**TASK OBJECTIVE:** When you reproduce the data, keep every word exactly as it stands and leave the pictures out.

**DATASET EXTRACT:**
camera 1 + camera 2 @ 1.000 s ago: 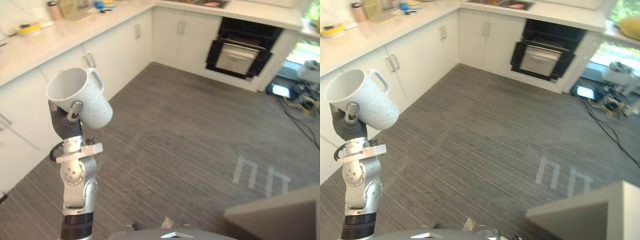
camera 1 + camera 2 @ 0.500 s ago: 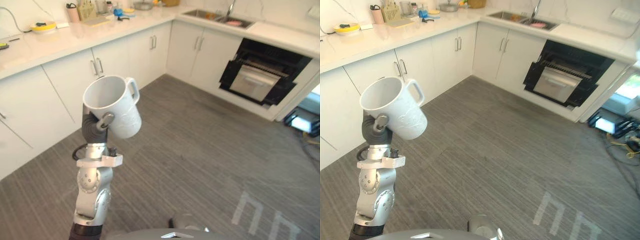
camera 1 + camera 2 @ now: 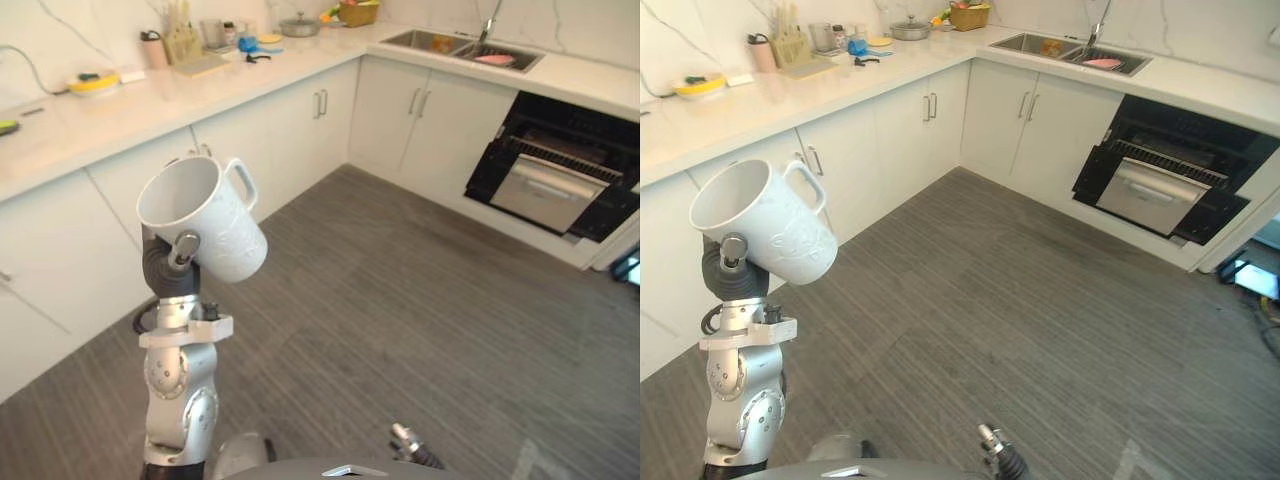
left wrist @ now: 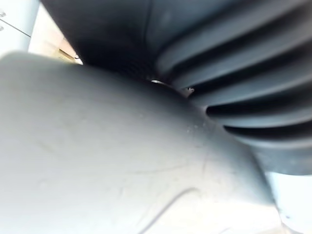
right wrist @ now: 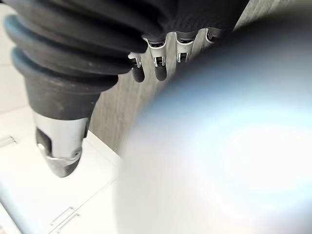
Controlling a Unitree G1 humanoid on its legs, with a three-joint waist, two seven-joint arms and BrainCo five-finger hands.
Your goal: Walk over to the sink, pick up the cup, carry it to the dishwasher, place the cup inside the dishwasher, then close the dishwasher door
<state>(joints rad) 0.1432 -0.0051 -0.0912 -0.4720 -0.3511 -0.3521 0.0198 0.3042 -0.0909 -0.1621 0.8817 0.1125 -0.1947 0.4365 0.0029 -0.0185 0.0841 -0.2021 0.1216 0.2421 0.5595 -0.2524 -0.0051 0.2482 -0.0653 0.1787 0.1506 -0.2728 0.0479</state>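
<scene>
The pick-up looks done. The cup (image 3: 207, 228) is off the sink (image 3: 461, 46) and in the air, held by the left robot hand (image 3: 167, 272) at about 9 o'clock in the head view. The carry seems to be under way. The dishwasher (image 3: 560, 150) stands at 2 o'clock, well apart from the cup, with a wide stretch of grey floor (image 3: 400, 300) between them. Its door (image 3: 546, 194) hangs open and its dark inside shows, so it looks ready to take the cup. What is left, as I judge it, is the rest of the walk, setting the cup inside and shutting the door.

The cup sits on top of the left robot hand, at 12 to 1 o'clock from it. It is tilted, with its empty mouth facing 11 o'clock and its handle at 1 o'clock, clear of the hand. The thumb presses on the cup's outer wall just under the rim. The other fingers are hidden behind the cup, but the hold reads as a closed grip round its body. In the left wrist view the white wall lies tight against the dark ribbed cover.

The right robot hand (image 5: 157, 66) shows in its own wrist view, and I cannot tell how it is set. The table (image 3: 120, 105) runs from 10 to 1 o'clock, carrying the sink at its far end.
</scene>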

**TASK RESPONSE:**
camera 1 + camera 2 @ 1.000 s ago: 
camera 1 + camera 2 @ 0.500 s ago: 
camera 1 + camera 2 @ now: 
left wrist @ now: 
right wrist @ now: 
Controlling a Unitree G1 humanoid on its legs, with a three-joint waist, two seven-joint arms and BrainCo five-finger hands.
Your goal: Walk over to the sink, pick up the cup, carry it to the dishwasher, place the cup inside the dishwasher, then close the dishwasher door
<state>(joints rad) 0.1432 -0.0051 -0.0912 -0.4720 -0.3511 -0.3521 0.0198 0.3042 -0.0909 -0.1621 0.8817 0.1125 -0.1947 0.4365 0.0029 -0.0185 0.0841 -0.2021 0.1216 0.2421 0.5595 -0.2524 -0.0051 0.2482 -0.0653 0.1787 0.1506 -0.2728 0.0479</state>
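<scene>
The pick-up looks done. The cup (image 3: 207, 228) is off the sink (image 3: 461, 46) and in the air, held by the left robot hand (image 3: 167, 272) at about 9 o'clock in the head view. The carry seems to be under way. The dishwasher (image 3: 560, 150) stands at 2 o'clock, well apart from the cup, with a wide stretch of grey floor (image 3: 400, 300) between them. Its door (image 3: 546, 194) hangs open and its dark inside shows, so it looks ready to take the cup. What is left, as I judge it, is the rest of the walk, setting the cup inside and shutting the door.

The cup sits on top of the left robot hand, at 12 to 1 o'clock from it. It is tilted, with its empty mouth facing 11 o'clock and its handle at 1 o'clock, clear of the hand. The thumb presses on the cup's outer wall just under the rim. The other fingers are hidden behind the cup, but the hold reads as a closed grip round its body. In the left wrist view the white wall lies tight against the dark ribbed cover.

The right robot hand (image 5: 157, 66) shows in its own wrist view, and I cannot tell how it is set. The table (image 3: 120, 105) runs from 10 to 1 o'clock, carrying the sink at its far end.
</scene>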

No further output is required, since the answer is complete.